If you’re genuinely not ready to commit, tell the venue that directly and release the hold: “I’m not in a position to commit to a deposit today, so please feel free to release the date. I’d love to stay on your radar for other available dates if this one moves.”

That language preserves the relationship. It tells the venue you were a serious inquiry, you’re not flaking, and you want to work with them in the future. Ghosting tells them the opposite.

The release call: doing it right

If you’re releasing a hold, call. Don’t email. And don’t just stop responding.

The release call takes 90 seconds: “Hi [name], I wanted to let you know we’ve decided to go in a different direction for [date]. I appreciate you holding it for us. We’re still considering [your property] for future events, and I’ll be back in touch when the next opportunity comes up.”

That call has no downside and every upside. The venue contact remembers you as professional. When you call in 6 months for your next event, they answer.

The planner who ghosts is not forgotten. They’re noted. Sales managers talk to each other within properties and across sister properties. A reputation for ghosting holds follows you in ways that matter when you need a favor.

Converting the hold to a contract

When you’re ready to convert, come to the conversation with three things ready:

  1. Confirmed headcount (not a range at this stage)
  2. The specific rooms you need
  3. The amount you’re prepared to deposit

Most venues require 25-33% of the total estimated event cost as a deposit at contract signing.

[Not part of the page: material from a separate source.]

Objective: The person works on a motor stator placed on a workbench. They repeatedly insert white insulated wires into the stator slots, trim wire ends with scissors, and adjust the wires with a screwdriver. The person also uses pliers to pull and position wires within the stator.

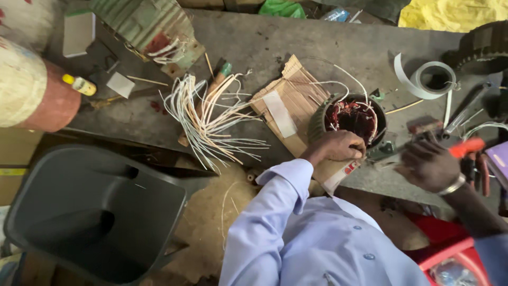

Have that number calculated before you call to convert. If you want to negotiate a lower deposit, this is the moment: “I’m prepared to put down $5,000 today and the remaining 25% at the 90-day mark. Is that workable?”

Some venues will accept a lower deposit for established clients or for events booked well in advance of the busy season. They’re less likely to agree to a lower deposit in the 30-day window before a high-demand date.

Conference centers and hotels and resorts typically have more formalized hold policies than independent event venues. At independent venues, hold terms are often negotiable. At hotel chains, the policy is usually set at the property level and has limited flexibility. Know which type you’re dealing with before you have the hold conversion conversation.

The hold conversation often transitions directly into a deposit negotiation. Read deposit and cancellation norms by venue tier before you make that call, and how to write a venue RFP that gets real answers if you’re still at the comparison stage and not yet ready to commit to one venue.

What date are you holding, and when is your decision deadline? The communication cadence above works within any hold window; the key is that the check-in on day 5 happens regardless.